American talent agent

Cara Lewis is an American talent agent. A "dominant force in hip hop" since her career began in the 1980s, she is the founder and CEO of the Cara Lewis Group.

== Career ==
Lewis, who was born and raised in The Bronx, began her career in the music industry answering phones at the talent agency Norby Waters Associates in 1980. She was mentored by Waters, who mainly represented Black artists such as the Commodores and The Jackson 5. Lewis signed and helped to develop Run-DMC.LL Cool J, Beastie Boys, Public Enemy, Queen Latifah, MC Lyte, and Lisa Lisa over eight years at the agency. She also signed Eric B. & Rakim, who name-checked her in their 1986 single "Paid in Full ." ( "Cara Lewis is our agent, word up...")

In 1988, she was hired as an agent at William Morris Agency.

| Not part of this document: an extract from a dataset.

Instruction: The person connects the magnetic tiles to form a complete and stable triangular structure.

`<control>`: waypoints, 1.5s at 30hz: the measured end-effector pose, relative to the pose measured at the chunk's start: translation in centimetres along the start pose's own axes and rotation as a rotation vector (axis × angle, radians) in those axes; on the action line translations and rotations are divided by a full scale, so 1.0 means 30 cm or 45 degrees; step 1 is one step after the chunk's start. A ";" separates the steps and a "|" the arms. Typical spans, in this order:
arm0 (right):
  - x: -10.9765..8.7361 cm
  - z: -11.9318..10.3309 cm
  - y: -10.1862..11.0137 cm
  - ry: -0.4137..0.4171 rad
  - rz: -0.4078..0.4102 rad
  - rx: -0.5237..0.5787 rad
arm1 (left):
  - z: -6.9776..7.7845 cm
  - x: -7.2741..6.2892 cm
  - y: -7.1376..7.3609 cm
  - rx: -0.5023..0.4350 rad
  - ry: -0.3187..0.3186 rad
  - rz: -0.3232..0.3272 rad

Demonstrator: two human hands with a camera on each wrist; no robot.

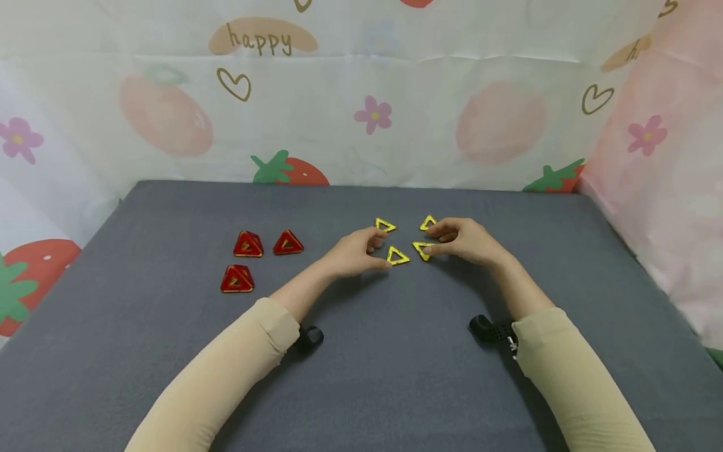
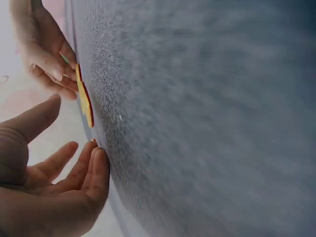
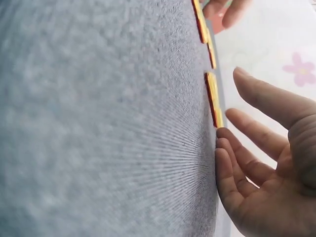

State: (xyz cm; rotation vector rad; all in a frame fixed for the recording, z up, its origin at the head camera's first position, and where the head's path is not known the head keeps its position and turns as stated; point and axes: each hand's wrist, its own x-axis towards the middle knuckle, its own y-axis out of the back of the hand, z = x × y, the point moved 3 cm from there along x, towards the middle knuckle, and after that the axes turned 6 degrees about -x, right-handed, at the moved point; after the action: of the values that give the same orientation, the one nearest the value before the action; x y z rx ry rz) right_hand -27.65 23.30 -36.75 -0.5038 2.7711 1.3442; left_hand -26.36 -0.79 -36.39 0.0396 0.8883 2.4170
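Several flat, hollow yellow triangle tiles lie in a loose group. At its near side are a left tile (image 1: pixel 400 261) and a right tile (image 1: pixel 422 243); farther off sit a back left tile (image 1: pixel 386 222) and a back right tile (image 1: pixel 425 223). My left hand (image 1: pixel 354 253) is beside the two left tiles, thumb and fingers spread apart with nothing between them. On the other side, my right hand (image 1: pixel 469 242) reaches in, its fingertips overlapping the right tiles in the head view. The right wrist view has its thumb well apart from the fingers, whose tips are right at a red-edged yellow tile (image 3: pixel 213 98).
Left of the hands stand three red triangular pyramids with yellow lower edges: one at the back (image 1: pixel 248 237), one beside it (image 1: pixel 288 236) and one nearer (image 1: pixel 229 281). A grey cloth (image 1: pixel 384 376) covers the table. Behind it hangs a printed curtain (image 1: pixel 418 144).
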 end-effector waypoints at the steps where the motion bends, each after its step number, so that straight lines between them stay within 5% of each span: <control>1: 0.001 -0.002 0.001 -0.002 -0.007 -0.008 | 0.000 0.010 -0.002 0.010 0.003 -0.008; 14: 0.002 -0.006 0.009 -0.004 -0.039 -0.075 | 0.021 0.069 -0.033 0.093 0.023 0.071; 21: 0.008 -0.011 0.005 -0.001 -0.015 -0.124 | 0.019 0.065 -0.043 0.109 0.038 0.143; 45: 0.006 -0.028 -0.012 0.014 0.013 -0.161 | 0.014 0.054 -0.036 0.142 0.013 0.177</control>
State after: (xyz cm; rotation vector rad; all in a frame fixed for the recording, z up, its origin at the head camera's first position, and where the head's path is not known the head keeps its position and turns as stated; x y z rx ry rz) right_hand -27.61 22.41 -36.52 -0.5031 2.7133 1.5303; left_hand -27.10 0.98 -36.97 0.1351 1.0565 2.4944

Over the course of her 23-year tenure at WMA, which later merged with Endeavor Talent Agency to become WME, she represented artists including Public Enemy, Tupac Shakur, Run-DMC, Eminem, 50 Cent, Nas, Kanye West, Beastie Boys, Rihanna, Erykah Badu, Jill Scott, The Roots, Common, and Ludacris, establishing "an unusual influence in the worlds of hip-hop and R&B on the strength of her extensive client roster." She left William Morris in 2011 and joined CAA in 2012.

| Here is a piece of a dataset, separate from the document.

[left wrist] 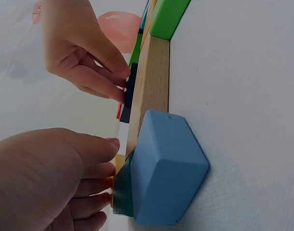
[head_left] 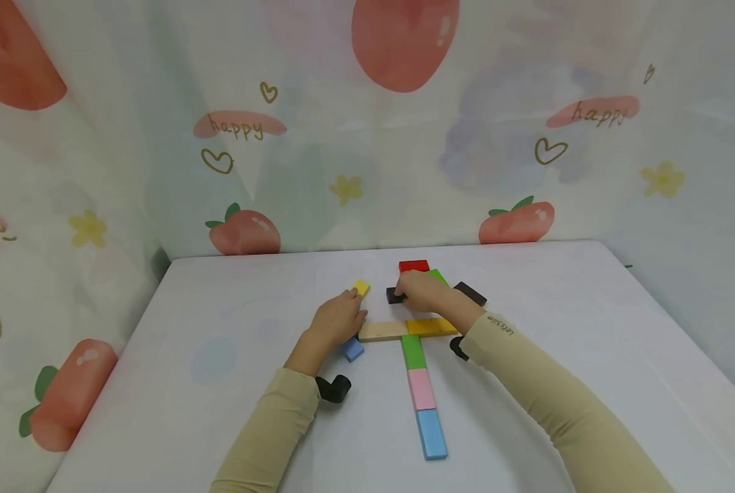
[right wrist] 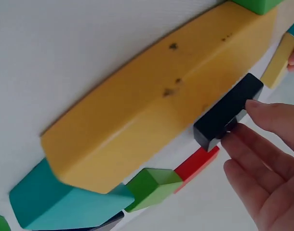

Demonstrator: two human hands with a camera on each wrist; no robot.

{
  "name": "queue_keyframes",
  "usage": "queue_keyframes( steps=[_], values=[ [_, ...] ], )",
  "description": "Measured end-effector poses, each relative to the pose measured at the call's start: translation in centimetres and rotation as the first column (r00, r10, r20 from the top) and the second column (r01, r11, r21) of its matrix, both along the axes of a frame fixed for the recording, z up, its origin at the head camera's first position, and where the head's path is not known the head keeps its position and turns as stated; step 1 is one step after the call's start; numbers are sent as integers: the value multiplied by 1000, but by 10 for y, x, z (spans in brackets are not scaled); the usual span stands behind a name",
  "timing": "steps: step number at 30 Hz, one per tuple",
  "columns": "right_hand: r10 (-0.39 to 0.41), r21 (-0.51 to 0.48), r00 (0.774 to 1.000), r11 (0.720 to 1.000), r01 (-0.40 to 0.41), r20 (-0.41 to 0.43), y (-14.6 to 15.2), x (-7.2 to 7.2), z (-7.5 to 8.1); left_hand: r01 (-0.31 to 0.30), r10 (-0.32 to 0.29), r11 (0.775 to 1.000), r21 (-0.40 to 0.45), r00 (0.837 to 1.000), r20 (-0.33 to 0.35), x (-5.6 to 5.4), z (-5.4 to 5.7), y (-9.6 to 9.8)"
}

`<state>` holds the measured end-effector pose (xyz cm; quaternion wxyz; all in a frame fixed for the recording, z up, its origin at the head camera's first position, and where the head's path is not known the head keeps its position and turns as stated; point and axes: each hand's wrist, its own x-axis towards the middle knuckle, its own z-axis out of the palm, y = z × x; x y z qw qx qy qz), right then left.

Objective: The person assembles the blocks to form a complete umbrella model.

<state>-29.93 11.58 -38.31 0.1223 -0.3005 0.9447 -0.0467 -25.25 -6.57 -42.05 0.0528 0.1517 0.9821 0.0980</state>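
The person's right hand (head_left: 426, 291) has thumb and fingers clamped on a small black oblong block (right wrist: 228, 108), out over the far part of the white table (head_left: 232, 411), and from here I can't tell whether the block touches it. The left hand (head_left: 337, 320) has its fingertips against a yellow block (head_left: 361, 287); whether it pinches that block or only touches it I can't tell. Nearer the person than the black one, a plain wooden block (head_left: 382, 331) and an orange-yellow block (head_left: 432, 327) lie end to end, crosswise. From where they meet, a green block (head_left: 413, 352), a pink block (head_left: 421, 389) and a light blue block (head_left: 432, 434) run in a line toward the person. A small blue block (head_left: 352, 349) sits by the left end of the wooden block, with a dark green block (left wrist: 123, 190) beside it, and a teal block (right wrist: 70, 202) is at the orange-yellow block's right end. Just beyond the right hand lie a red block (head_left: 413, 266) and a bright green block (head_left: 438, 276), with a dark block (head_left: 469, 294) to their right. Beige sleeves (head_left: 265, 431) cover both arms, and a fruit-printed cloth (head_left: 380, 157) hangs behind the table
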Motion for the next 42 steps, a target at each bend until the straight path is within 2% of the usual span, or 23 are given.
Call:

In 2016, Lewis launched the Cara Lewis Group (CLG), where her focus broadened to include branding, sponsorship, and live‑event strategy. Eminem, The Roots, Scott, Badu, and Ludacris, among others, followed her from CAA to CLG. CLG later signed Travis Scott, Khalid, Don Toliver, Bryson Tiller, Vic Mensa, and Ice Spice, among others.

== Notable tours ==
Lewis co-created the Smokin' Grooves tour, a "response to Lollapalooza that brought rap to the masses" in 1996. She was a producer of Scott's Astroworld Tour, which was cancelled when 10 people were fatally crushed during Scott's performance in Houston. She booked Eminem’s 2014 stadium tour with Rihanna, which grossed $31 million, and his shows in Australia, which drew 300,000 fans in five nights.

== Recognition ==
Lewis has made multiple appearances on Billboard's Power 100, Touring Power Players, and Hip Hop Power Players. She has been regularly featured in the magazine's annual Women in Music issue, which named her executive of the year in 2025. She was inducted into Pollstar’s Women of Live Hall of Fame and won the Bobby Brooks Award for Agent of the Year at the 2018 Pollstar Awards. In 2023, she was named to Pollstar’s Impact 50.